Turning to the economic data, the Conference Board’s Consumer Confidence index fell to 101.3 vs 104 exp, its lowest level since July 2022, reflecting that the backbone of the US economy, the consumer, is turning more cautious.

With just three trading sessions left before the end of the month, key US equity indices are now trading lower for the month, led by a 3.46% fall in the Nasdaq. The S&P 500 is down 0.92%, while the Dow Jones remains positive for April (+0.77%).

That said, a lot can happen in three sessions, especially with earnings set to drop from Amazon and Meta, previewed here. Also, set to drop on Friday the Fed’s preferred measure of inflation, Core PCE.

What is expected?

The Feds preferred measure of inflation, the Core PCE Price Index, is expected to rise by 4.6% in March.

A higher-than-expected number would all but seal the deal for a 25bp rate hike at the upcoming May FOMC meeting currently, 70% price for a 25bp rate hike. There is then 70bp of rate cuts price into the end of the year.
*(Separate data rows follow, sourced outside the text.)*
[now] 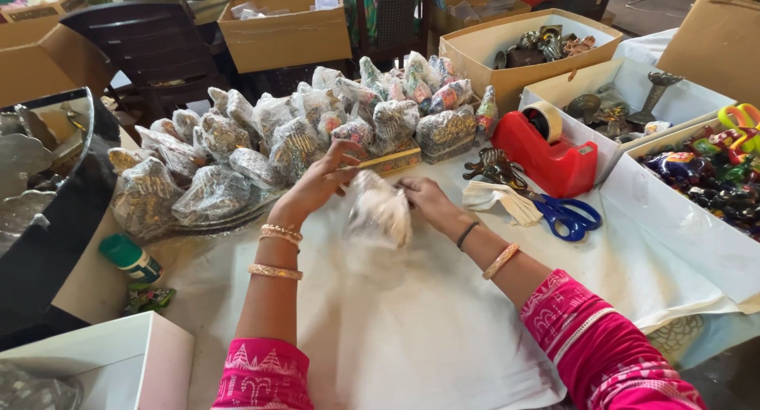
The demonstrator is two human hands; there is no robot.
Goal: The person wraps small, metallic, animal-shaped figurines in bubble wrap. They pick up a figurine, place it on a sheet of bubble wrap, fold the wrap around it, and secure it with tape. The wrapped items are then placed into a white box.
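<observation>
Both hands — left hand [321,180], right hand [423,202] — grip a blurred, clear-plastic-wrapped small bundle [380,212] above the white-papered table [412,331], near blue-handled scissors [566,214].

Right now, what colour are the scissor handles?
Blue; the scissors lie by the red tape dispenser, clearest in the head view.

both hands meet over a white-covered table [412,331], the left hand [321,180] and right hand [423,200] gripping a blurred clear bag [380,212] between them. behind it lies a heap of wrapped packets [277,133]. to the right sit a red tape dispenser [550,157], blue scissors [566,214] and a folded cloth [499,198]. a green-capped bottle [131,257] lies at the left. cardboard boxes [285,30] stand behind.
</observation>
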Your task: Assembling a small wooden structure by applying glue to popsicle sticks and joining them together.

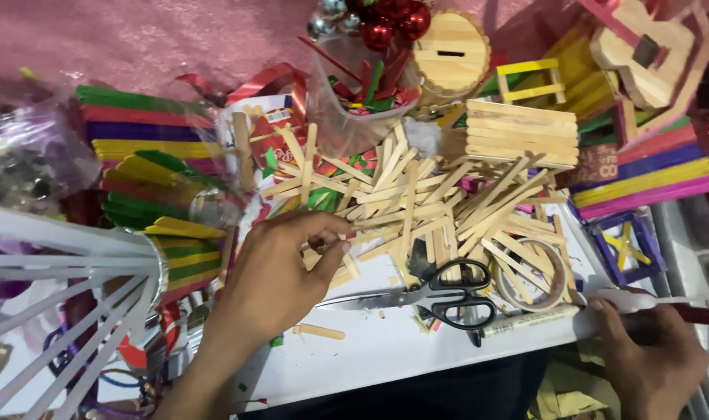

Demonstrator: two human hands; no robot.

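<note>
2 hands: both low in view, over white tabletop [370, 358]
L hand [273, 272]: fingers [323, 233] pinched on flat plain wood sticks [416, 206], loose pile, tabletop centre
R hand [654, 358]: fingers curled shut round white smooth tool [642, 299], right edge
Nearby: black-handled steel scissors [440, 295] betw. hands; tape ring [537, 284]

The left hand [280, 268] pinches a stick [323, 247] from the pile [416, 206], scissors [440, 294] just beside; the right hand [650, 354] grips a tool [642, 299].
</note>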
S&P 500 technical analysis

The S&P 500 is exhibiting signs of initial rejection from the top of the range 4200 area. We continue to look for a move lower towards 4000/3980 (200-day ma) before a retest of the bottom of the range at 3800 in the months ahead.

Aware that should the S&P 500 see a sustained break above 4200 (three daily closes above 4200), it would likely see the S&P 500 extend its rally to the August 4327 high with scope towards 4500.

S&P 500 daily chart

Source: TradingView

Nasdaq technical analysis

The Nasdaq has spent the month of April consolidating its strong run higher during the first quarter of 2023.

Overnight it tested important support highlighted at 12,800. If the Nasdaq were to see a sustained break of 12800, it likely signals that a deeper pullback towards 12,400 is underway with scope to the 200-day moving average at 12,100.

Aware that should the Nasdaq hold support at 12,900/12,800 and break above the recent 13,348 high, it would set up a retest of the August 13,740 high.

Nasdaq daily chart

Source: TradingView

Dow Jones technical analysis

After several unsuccessful attempts to break higher in Mid-April, the Dow Jones overnight coiled away from the downtrend resistance at 34,000/33,900 (from the bull market 36,952 high), providing the first signs of upside rejection.

While below 34,000ish, we expect the pullback to deepen towards the 200-day moving average at 32,650.

Aware that should the Dow Jones make a sustained break above 34,000 (three daily closes above 34,000), it opens a test of the 34,712 high from December 2022 with a scope to the 35,492 high from April 2022.